【3月】弥生(やよい)~桜に幕~
旧暦の由来
冬が終わって初春になり、草木がいっそう(弥)生い茂る(生)ことから「弥生(やよい)」と言われるようになりました。
札の解説
「幕」は満開の桜の下に描かれた幔幕(まんまく)を示し、花見席会場を表現しています。また、札の「みよしの」は桜で有名な奈良にある吉野山を敬った言葉を指していてます。
ことばあそび
幔幕(まんまく)の「まん」と桜の満開(まんかい)の「まん」が韻を踏んでいます。
さくらの「さ」の文字が3(さん)なので、3月札だと覚えましょう。
関連知識
吉野山は奈良県吉野郡吉野町にある山で、毎年大勢の観光客が桜の花見に訪れることで有名です。そんな桜は、地域ごとに下千本、中千本、上千本、奥千本と、異なる呼ばれ方をしています。かつて、太閤秀吉(豊臣秀吉)がその美しき絶景を一目見ようと花見にやってきたとされる吉野山。歴史的背景を交えながら少し奥まって学びたいと思います。
吉野山の自然 ~桜はすべてヤマザクラ?~?
ヒマラヤ原産でバラ科サクラ属の桜は、日本においては主に、山野に自生する「山桜」と、品種改良でつくられた「里桜」に二分されます。吉野山の桜は野生種の「山桜」で、見た目は「ソメイヨシノ」そっくりですが、開花時に花と同時に葉が出て、散る時期が個体ごとに異なるという特徴があります。
一方の里桜であるソメイヨシノは日本の植樹の8割を占める代表的桜です。名前の由来は東京都豊島区の染井村の植木屋が開発した品種であるからで、自力で繁殖できないため接ぎ木によって増やされました。つまり、日本の公園でよく見かける桜はすべてクローンだということになり、開花時期が同じなので、一斉に咲いて一斉に散るようです。ちなみに、ソメイヨシノはオオシマザクラとエドヒガンザクラをかけ合わせた交配種だと言われています。

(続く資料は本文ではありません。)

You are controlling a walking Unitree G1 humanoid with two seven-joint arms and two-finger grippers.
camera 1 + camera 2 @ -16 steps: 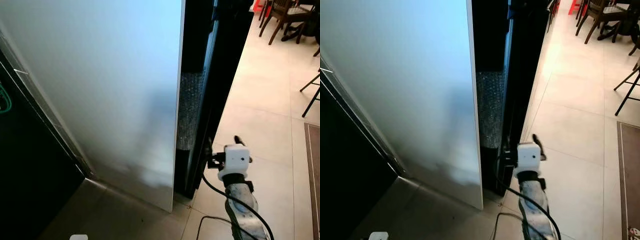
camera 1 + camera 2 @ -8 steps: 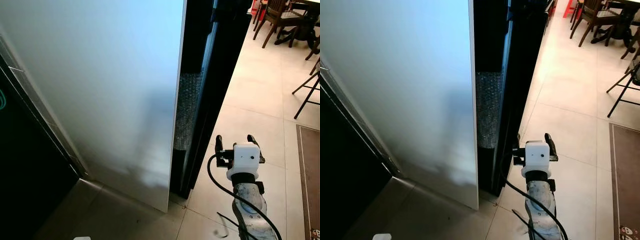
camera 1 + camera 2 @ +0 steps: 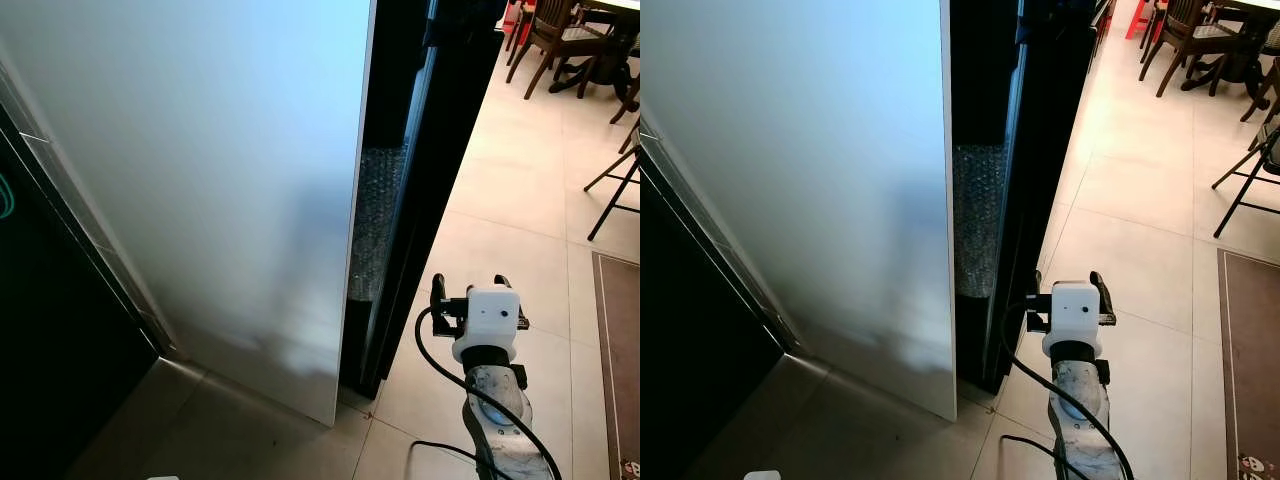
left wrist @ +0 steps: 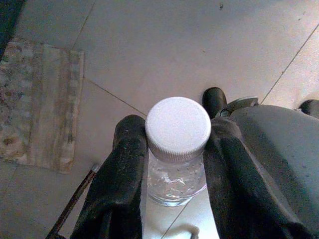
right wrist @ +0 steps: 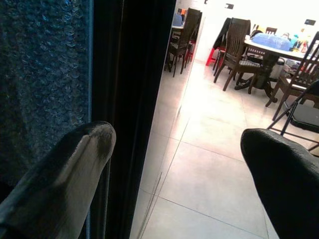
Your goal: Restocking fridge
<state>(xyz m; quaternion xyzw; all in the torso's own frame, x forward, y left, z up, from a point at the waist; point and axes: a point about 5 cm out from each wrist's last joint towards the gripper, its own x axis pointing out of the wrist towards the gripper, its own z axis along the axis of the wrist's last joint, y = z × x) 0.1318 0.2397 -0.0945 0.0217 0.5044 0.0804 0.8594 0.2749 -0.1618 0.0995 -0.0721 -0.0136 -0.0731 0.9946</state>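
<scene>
Drawn back from the black door [image 3: 420,190], right gripper [image 3: 467,290] spread empty; left gripper [image 4: 172,164] clamped below the cap of a probably smooth, rigid bottle [image 4: 177,149].

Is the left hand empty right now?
No, the left hand is shut on a clear bottle with a white cap, its fingers pressing both sides.
</scene>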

吉野山の歴史① ~吉野の「よし」は景観良しの「よし」~
歴史上で吉野山が登場する有名な出来事は672年の壬申の乱です。この争乱は天智天皇(中大兄皇子)が弟の大海人皇子を皇太子にしようとしますが、彼は何かしらの企み・陰謀を感じ、辞退して吉野に出家してしまいます。その後、直系の息子である大友皇子が皇太子になり、天智天皇死去後に即位するのですが、その皇位継承に不満を感じた皇族・豪族が反天智派と大友皇子派に分かれて内乱を起こし、反天智派が挙兵した大海人皇子につくことになります。これがいわゆる壬申の乱です。結果、大友皇子は敗れて首を吊って自害し、大海人皇子が天武天皇として即位することになります。その天武天皇が、吉野の吉野宮で、息子たちに「力を合わせてお互い助け合おう」と誓い合った時に詠んだのが次の歌です。
よきひとの よしとよくみて よしとひし
よしのよくみて よきひとよくみて ―「万葉集」天武天皇―
立派で偉大な人たちは、「なんて素晴らしく美しいんだ」と思って、この地を吉(よし)野と名付けた。おまえたちよ、よく見よ。かつての偉人たちはこの吉野の地をよく見ていたんだから。
吉野山の歴史② ~あなただけを見ています/静御前~
もう一つの吉野山が登場する歴史上の出来事は、かの有名な義経の妾、静御前に関わることです。兄頼朝の激しい追求から逃れるために、静御前、弁慶とともに吉野山に身を隠した源義経でしたが、女性である静御前は目立ってしまうため、この地で二人離れ離れになります。その直後、静御前は頼朝の追手に捕まり鎌倉へ護送されますが、鎌倉の地で頼朝に「義経の居場所を言え」と詰問されても、彼女は「何も知らない」としか言いませんでした。その後、舞を命じられた彼女が、舞いながら詠んだ歌が次の句です。
吉野山の峰の白雪をかき分けながら山中深くへと姿を消していったあの人の(義経)の跡が恋しく思える。
【解釈】
義経のことをひたむきに一途に思う、静御前の恋慕の情を感じる歌です。頼朝と政子夫妻の目前でこのような和歌を詠ずるということは、自分の身を危険にさらすというリスクがあります。それなのに、「私には義経がいるから頼朝の妾になどなりません」と強く自己主張する彼女には、並ならぬ意志と思いがあるように感じました。
▼あの偉人に恋できたらいいですねぇ▼
まとめ
花札(3月)の「みよしの」から派生して、日本の桜の歴史や有名な壬申の乱、静御前の悲劇のエピソードまで登場することになりました。知識というのは、こういう風に結びついて浮かび上がり強固なものになるから面白いのかもしれませんね。